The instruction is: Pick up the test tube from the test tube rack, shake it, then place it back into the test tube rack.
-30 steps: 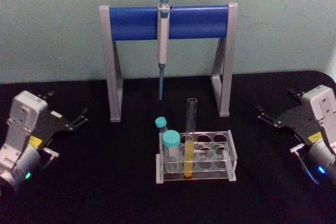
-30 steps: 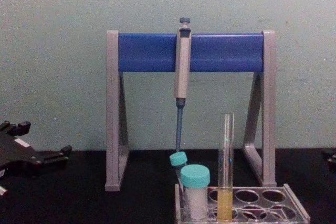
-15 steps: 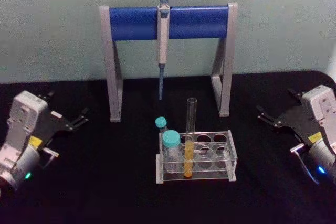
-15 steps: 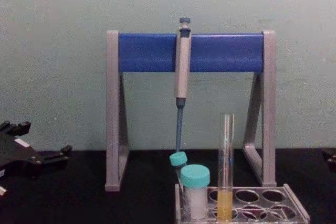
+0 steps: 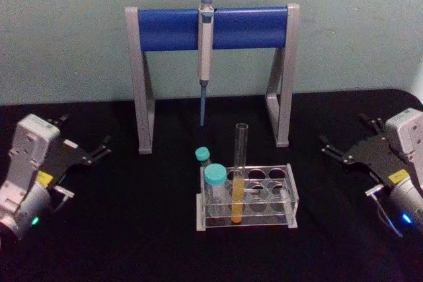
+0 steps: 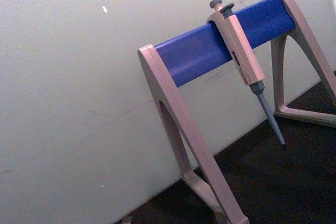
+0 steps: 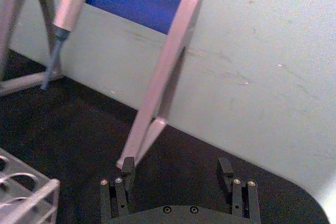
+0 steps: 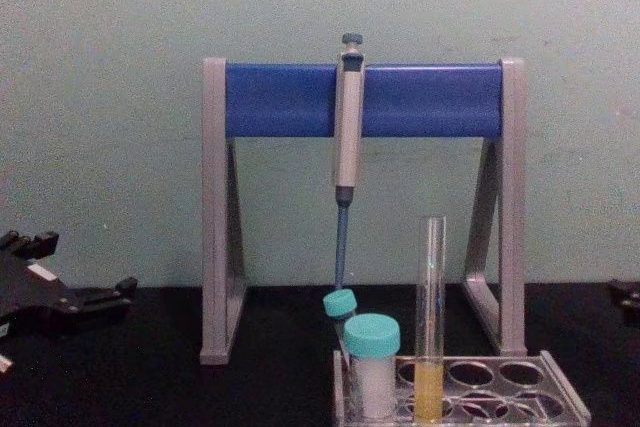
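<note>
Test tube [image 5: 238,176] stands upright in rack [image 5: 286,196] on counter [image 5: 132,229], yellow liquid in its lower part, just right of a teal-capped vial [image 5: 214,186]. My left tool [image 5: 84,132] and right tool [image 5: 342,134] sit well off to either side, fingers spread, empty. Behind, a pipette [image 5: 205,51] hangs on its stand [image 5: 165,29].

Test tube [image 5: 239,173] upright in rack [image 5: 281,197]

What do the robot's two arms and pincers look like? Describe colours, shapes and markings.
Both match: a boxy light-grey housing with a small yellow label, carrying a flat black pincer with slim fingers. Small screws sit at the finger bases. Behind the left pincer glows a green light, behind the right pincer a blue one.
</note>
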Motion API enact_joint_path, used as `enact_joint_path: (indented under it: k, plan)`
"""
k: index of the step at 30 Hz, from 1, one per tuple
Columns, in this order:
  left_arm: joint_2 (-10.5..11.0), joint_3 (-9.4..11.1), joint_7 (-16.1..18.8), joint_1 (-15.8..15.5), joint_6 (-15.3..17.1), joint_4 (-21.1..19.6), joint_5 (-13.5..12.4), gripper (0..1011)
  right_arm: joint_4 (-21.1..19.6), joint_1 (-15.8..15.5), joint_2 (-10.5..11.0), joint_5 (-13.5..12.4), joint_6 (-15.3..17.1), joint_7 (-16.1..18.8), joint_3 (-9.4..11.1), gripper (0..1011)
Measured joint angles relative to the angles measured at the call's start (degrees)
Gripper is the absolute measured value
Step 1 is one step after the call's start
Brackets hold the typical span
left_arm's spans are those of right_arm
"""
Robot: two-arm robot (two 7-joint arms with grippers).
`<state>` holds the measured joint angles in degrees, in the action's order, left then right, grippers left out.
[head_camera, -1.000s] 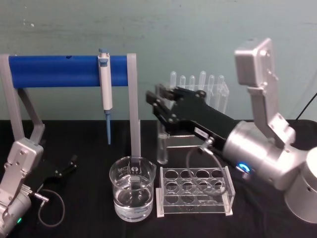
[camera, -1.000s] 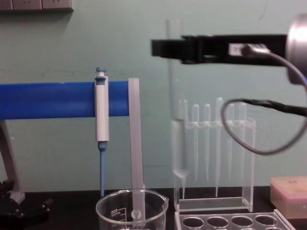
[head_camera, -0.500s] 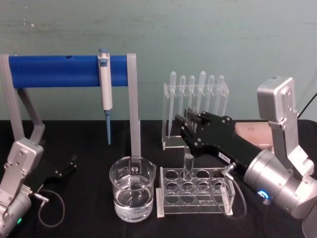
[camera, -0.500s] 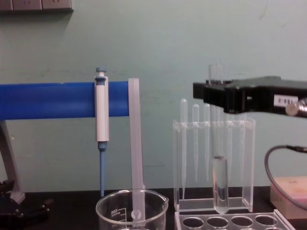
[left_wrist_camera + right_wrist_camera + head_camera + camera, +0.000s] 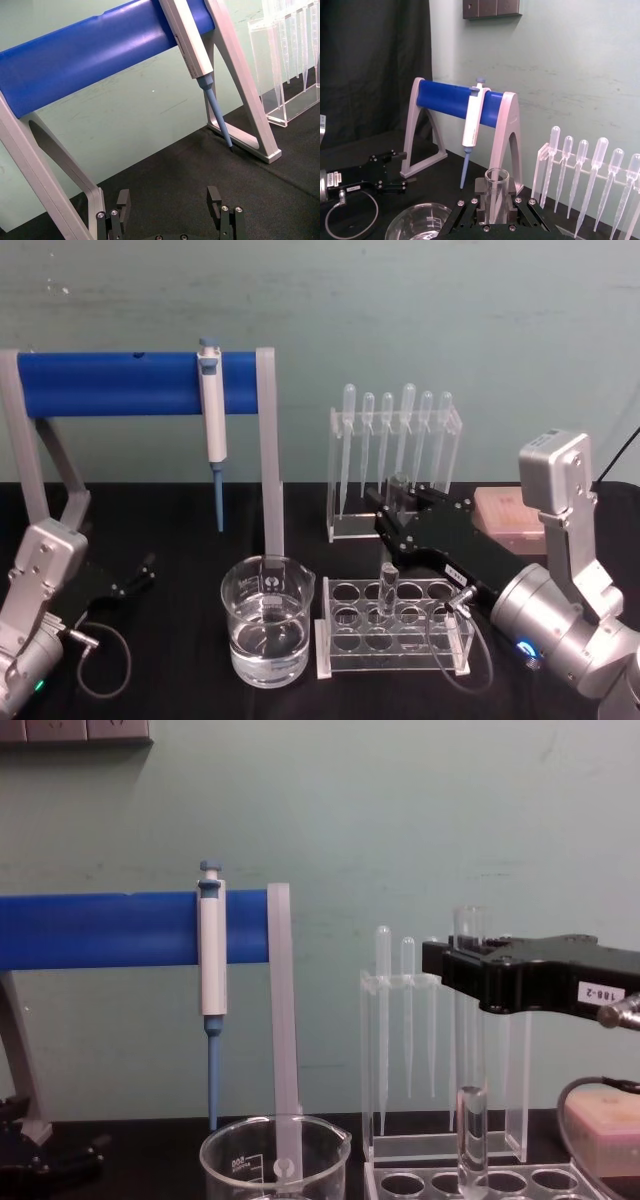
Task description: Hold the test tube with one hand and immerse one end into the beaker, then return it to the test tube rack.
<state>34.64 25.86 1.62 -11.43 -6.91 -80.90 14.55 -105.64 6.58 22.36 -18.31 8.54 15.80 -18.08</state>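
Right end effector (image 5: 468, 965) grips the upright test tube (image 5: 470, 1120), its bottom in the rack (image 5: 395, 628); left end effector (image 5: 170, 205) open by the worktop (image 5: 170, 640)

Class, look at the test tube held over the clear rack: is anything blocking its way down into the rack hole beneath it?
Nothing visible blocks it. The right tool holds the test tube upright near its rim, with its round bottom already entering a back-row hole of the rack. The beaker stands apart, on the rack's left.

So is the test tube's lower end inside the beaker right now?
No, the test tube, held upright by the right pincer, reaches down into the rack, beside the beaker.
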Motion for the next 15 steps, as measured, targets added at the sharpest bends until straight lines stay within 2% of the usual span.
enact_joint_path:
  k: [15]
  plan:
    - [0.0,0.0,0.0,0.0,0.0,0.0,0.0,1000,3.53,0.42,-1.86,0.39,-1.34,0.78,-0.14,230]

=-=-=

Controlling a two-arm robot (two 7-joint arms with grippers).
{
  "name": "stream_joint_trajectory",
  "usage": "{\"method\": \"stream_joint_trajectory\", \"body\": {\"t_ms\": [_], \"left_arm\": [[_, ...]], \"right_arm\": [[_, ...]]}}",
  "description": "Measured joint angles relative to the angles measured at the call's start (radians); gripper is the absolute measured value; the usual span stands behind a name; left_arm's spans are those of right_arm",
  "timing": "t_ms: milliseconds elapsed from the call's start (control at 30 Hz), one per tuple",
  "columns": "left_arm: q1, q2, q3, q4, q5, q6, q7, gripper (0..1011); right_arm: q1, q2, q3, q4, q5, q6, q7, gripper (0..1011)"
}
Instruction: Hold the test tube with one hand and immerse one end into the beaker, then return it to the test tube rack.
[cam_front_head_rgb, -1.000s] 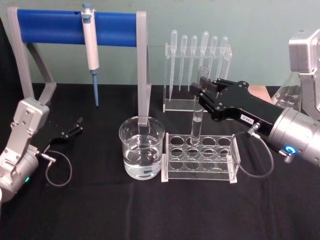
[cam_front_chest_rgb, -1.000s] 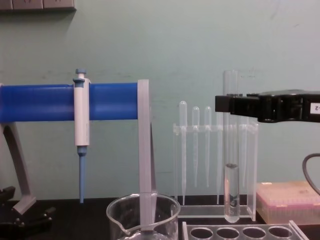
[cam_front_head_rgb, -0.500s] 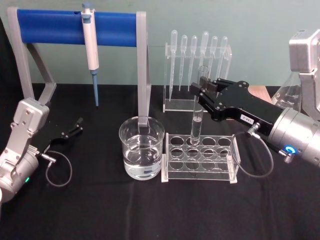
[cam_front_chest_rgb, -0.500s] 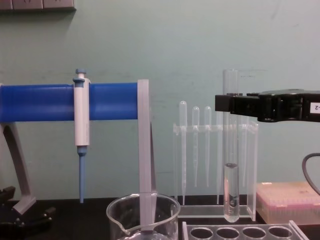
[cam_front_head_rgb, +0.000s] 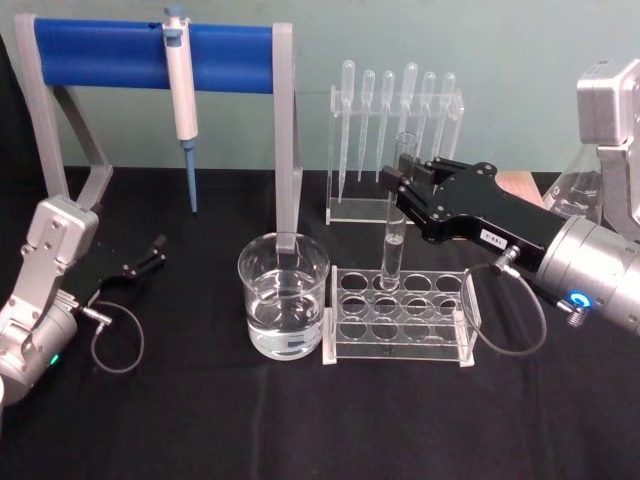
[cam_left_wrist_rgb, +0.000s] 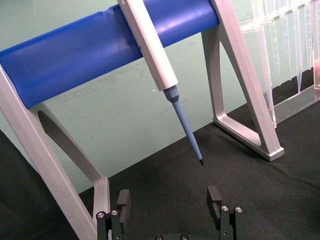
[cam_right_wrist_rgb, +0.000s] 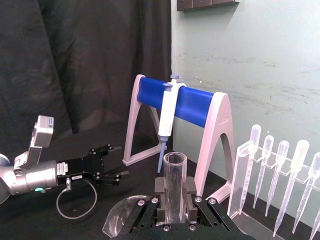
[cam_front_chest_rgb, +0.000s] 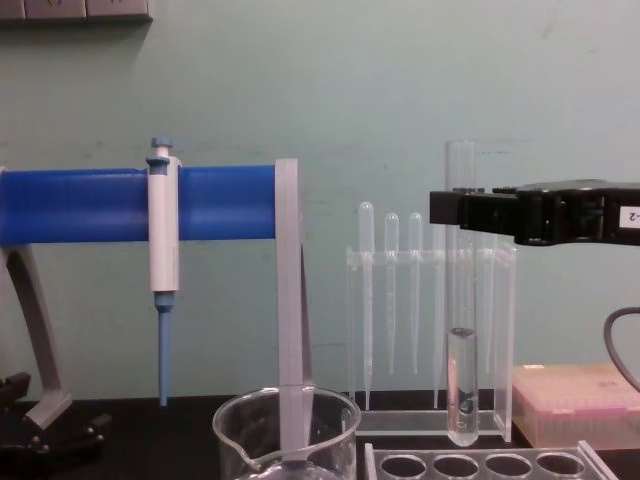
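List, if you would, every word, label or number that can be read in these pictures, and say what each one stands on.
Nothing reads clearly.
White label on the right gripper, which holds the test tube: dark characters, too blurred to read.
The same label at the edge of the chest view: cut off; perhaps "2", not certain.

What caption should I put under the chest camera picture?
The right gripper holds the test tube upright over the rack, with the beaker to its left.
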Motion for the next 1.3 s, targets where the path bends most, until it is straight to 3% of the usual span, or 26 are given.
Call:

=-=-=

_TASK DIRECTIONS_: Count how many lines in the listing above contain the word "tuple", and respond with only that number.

_EXERCISE SOLUTION_: 2